Amazon is pulling the plug on its e-commerce marketplace for third-party sellers in China. The decision follows a long struggle by American e-commerce companies in the country, who have fallen behind China's faster shopping rivals.
According to a statement from Amazon, it will no longer operate its third-party online marketplace or provide seller services on Amazon.cn from July 18th. As such, domestic companies will no longer be able to sell products to Chinese consumers on the platform. However, the company did say it remains "committed to China" through its Amazon International Shopping platform, Amazon Global program, Kindle business and web services.
Further, The Wall Street Journal reports that Amazon is in merger talks with Chinese competitor, NetEase Inc's Kaola. A potential deal could see a stock-for-stock transaction, although neither company would comment on the status of those talks.

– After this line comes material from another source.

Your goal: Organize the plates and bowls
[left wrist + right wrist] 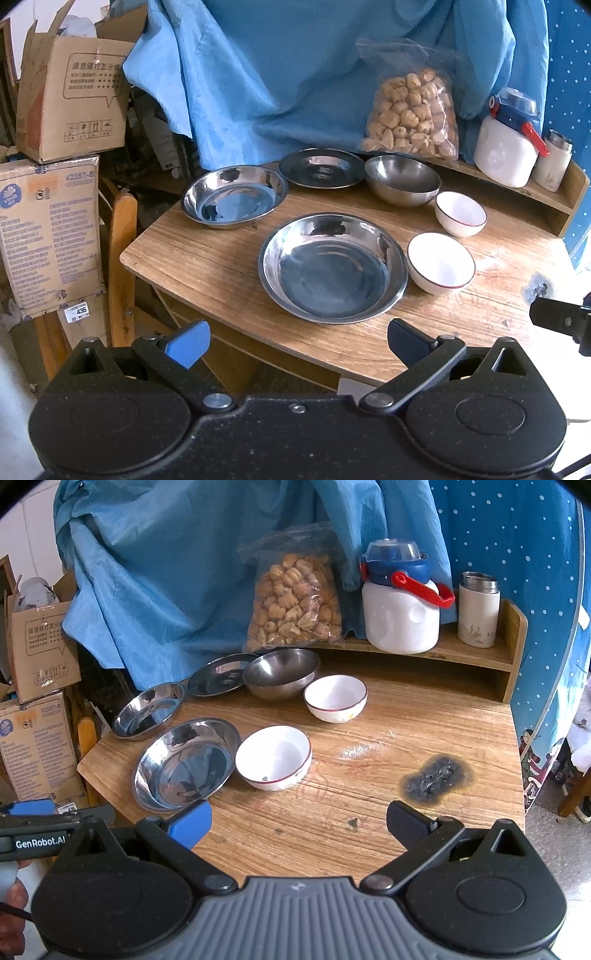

Amazon arrived in China in 2004 with the purchase of Joyo.com, where it was initially the largest vendor of books, music and video. But over time the platform came to be used predominantly for imported international goods, and despite its booming presence elsewhere, Amazon is now a very small player in China's e-commerce market. In quarter four 2018, the company accounted for just six percent of gross merchandise volume in the cross-border e-commerce market, while NetEase Kaola and Alibaba commanded 25 percent and 32 percent respectively.
While it would be feasible for Amazon to continue its operations there, getting ahead would mean spending big to unseat its competitors, or dropping prices even further -- evidently its executives have made the decision to quite while its ahead.